I'm going to try something new and daring this time. I will talk about papers I liked, but I will mention some things I think could be improved. I hope everyone finds this interesting and productive. As usual, I didn't see everything, didn't necessarily understand everything, and my errors are my fault. With that warning, here's my EMNLP 2014 list, sorted in anthology order.
- Identifying Argumentative Discourse Structures in Persuasive Essays (Christian Stab, Iryna Gurevych)
Full-on discourse parsing of rhetorical structure (e.g., RST) is really hard. In previous work, these authors created a corpus of essays annotated for (a) major claim, (b) claim, (c) premise and (d) none. (Prevalances of 5%, 23%, 55% and 17%, respectively.) This paper is about predicting that structure; in particular, both labeling spans (sentences?) as to their rhetorical class (of those four possibilities) and connecting them with binary support/non-support labels. Overall, they do quite well at both tasks: high to mid seventies in accuracy/F, respectively. They blame some of their errors on lack of coreference resolution. One question I had was: if you think of this annotation as a boiled down version of full rhetorical structure, what are you missing? Only 17% of sentences aren't one of the four classes, but if these fall high up in a rhetorical tree, I could imagine they would cut off a lot more of the structure. That said, I really liked that the authors found a tractable subproblem of full discourse parsing, and looking at it on its own.
- Aligning context-based statistical models of language with brain activity during reading (Leila Wehbe, Ashish Vaswani, Kevin Knight, Tom Mitchell)
When you read something, your brain lights up in certain ways. This paper is about finding predictive correlations between what you're reading (in particular, how a language model will score the incoming word) and how your brain will light up (via MEG imaging--this is the one with good time resolution but bad spacial resolution). The basic result is that the hidden layer in a recursive neural network language model does a pretty good job at the following prediction task: given an MEG reading, which of two words (the true one and a confounder) is the person reading. It does pretty well when readers are reading from Harry Potter: a big novelty here is that they use natural text rather than carefully laboratory controlled text. This is a cool step in the line of connecting NLP with neurolinguistics. The "hypothesis" in this paper is couched in the language of the integration theory of language processing (i.e., when you hear a word, your brain has to spend energy to integrate it into your prior analysis) rather than the (in my relatively uneducated opinion) preferred model of prediction theory (i.e., your brain has already predicted the word and the work it does is correcting for errors in its predictions). I think I can reinterpret their results to be consisted with the predictive theory, but I'd like to not have to do that work myself :P. I think the hardest part about this work is the fact that it uses natural, rather than laboratory, text. For all previous experiments I know, it's been very important to control for as much as you can about the context (history) and word to be predicted. In fact, most work only varies the history and never varies the word. This is done because any two words vary in so many ways (frequency, spelling, phonology, length, etc.) that you do not want to have to correct for those. For instance, you can ask if a bilingual speaker represents "dog" and "chien" in the same way, but this is a silly question because of course they don't: at the very least, they sound different and are spelled differently. Anyway, back to this paper, in the experiment they control for word length on the pairwise task, but I think controlling for word probability (under the surprise/predictive hypothesis) would be stronger. Though really as neat as it is to use natural text, I think it hurts more than it helps here.

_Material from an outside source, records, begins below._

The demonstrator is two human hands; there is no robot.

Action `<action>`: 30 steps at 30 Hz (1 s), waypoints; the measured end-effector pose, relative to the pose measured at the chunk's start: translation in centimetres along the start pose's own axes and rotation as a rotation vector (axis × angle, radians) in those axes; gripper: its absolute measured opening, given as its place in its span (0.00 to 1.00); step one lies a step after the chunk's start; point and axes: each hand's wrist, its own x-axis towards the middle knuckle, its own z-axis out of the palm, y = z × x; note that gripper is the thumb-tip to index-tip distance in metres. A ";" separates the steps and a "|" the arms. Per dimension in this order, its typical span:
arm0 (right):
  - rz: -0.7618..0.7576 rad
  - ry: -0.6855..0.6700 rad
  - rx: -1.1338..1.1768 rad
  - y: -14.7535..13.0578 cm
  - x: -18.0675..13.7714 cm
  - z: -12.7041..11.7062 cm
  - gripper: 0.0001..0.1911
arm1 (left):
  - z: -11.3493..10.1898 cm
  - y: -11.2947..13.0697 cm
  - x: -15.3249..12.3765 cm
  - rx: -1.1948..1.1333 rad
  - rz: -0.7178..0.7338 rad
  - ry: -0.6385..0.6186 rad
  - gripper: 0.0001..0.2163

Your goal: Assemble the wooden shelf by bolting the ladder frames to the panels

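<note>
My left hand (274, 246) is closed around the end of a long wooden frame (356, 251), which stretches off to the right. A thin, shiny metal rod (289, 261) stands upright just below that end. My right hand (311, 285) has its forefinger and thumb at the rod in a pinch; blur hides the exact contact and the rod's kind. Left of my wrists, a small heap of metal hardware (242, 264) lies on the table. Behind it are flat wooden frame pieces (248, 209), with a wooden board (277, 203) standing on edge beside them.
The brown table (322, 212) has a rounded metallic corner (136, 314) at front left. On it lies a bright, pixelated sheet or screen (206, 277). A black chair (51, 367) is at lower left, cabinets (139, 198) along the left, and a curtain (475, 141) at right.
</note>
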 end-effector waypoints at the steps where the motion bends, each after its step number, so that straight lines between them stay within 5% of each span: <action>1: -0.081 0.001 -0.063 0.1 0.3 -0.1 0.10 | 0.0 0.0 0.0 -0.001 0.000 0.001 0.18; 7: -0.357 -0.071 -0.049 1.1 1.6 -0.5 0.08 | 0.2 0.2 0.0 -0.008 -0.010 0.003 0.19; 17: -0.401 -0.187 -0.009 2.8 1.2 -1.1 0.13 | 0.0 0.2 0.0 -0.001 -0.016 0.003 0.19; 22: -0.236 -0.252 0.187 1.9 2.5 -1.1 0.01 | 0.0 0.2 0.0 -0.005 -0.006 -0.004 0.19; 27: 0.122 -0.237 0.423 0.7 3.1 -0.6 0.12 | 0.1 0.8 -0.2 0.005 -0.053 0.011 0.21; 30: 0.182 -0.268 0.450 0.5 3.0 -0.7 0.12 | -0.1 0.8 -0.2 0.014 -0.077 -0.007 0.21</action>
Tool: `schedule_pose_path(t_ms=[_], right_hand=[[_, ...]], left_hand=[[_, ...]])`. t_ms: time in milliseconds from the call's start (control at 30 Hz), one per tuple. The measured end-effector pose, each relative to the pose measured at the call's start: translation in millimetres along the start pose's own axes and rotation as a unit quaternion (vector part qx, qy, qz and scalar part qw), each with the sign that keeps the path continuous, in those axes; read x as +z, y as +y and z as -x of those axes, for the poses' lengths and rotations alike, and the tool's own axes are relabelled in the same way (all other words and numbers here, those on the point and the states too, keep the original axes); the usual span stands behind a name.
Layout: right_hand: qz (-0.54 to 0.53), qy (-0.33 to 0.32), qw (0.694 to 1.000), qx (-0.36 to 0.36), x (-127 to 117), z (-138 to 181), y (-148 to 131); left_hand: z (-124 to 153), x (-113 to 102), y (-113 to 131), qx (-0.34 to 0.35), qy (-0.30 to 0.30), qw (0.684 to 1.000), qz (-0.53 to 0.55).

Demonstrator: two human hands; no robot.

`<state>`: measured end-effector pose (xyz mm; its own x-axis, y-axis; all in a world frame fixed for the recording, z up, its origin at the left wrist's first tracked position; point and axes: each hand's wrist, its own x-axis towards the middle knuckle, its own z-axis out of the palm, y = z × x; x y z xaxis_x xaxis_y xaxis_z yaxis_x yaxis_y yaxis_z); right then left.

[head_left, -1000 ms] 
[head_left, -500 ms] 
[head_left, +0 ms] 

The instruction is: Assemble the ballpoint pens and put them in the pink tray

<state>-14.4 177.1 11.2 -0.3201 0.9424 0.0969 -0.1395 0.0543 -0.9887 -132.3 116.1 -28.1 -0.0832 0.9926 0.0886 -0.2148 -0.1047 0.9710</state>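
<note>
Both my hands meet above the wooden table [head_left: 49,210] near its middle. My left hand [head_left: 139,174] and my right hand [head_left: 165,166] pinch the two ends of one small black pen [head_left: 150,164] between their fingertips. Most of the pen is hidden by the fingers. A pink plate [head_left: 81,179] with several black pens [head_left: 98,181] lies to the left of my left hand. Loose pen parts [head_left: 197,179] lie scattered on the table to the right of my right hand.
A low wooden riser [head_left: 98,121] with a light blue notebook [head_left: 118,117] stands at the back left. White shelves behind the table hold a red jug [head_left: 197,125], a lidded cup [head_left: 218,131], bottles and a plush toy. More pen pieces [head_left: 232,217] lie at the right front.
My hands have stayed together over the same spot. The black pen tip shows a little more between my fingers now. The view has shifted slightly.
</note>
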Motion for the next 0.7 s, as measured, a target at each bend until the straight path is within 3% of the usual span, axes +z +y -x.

- Learning Abstract Concept Embeddings from Multi-Modal Data: Since You Probably Can't See What I Mean (Felix Hill, Anna Korhonen)
This is the ultimate "duh" moment paper for me: basically we're all excited about embedding words and images into the same space, but lots of words aren't concrete and don't have visual counterparts (e.g., "flower" versus "encouragement"). They argue that concrete nouns are the rare category (72% of nouns and verbs are at least as abstract as "war"). The model they have for this is relatively simple: ignore abstract words. (Ok it's a bit more than that, but that's the general idea.) When you do this correctly, you get a marked improvement in performance. One thing I kept wondering during the talk, especially since Felix kept using the word "concrete" to refer to something that's not actually a mix of water, aggregate and cement, was the whole issue of metaphor and really word sense. Unfortunately neither of these words seem to appear in the paper, so it's hard to say what's going on. I think it could be really cool to combine these ideas with those of understanding metaphor or at least sense, though of course those are really really hard problems!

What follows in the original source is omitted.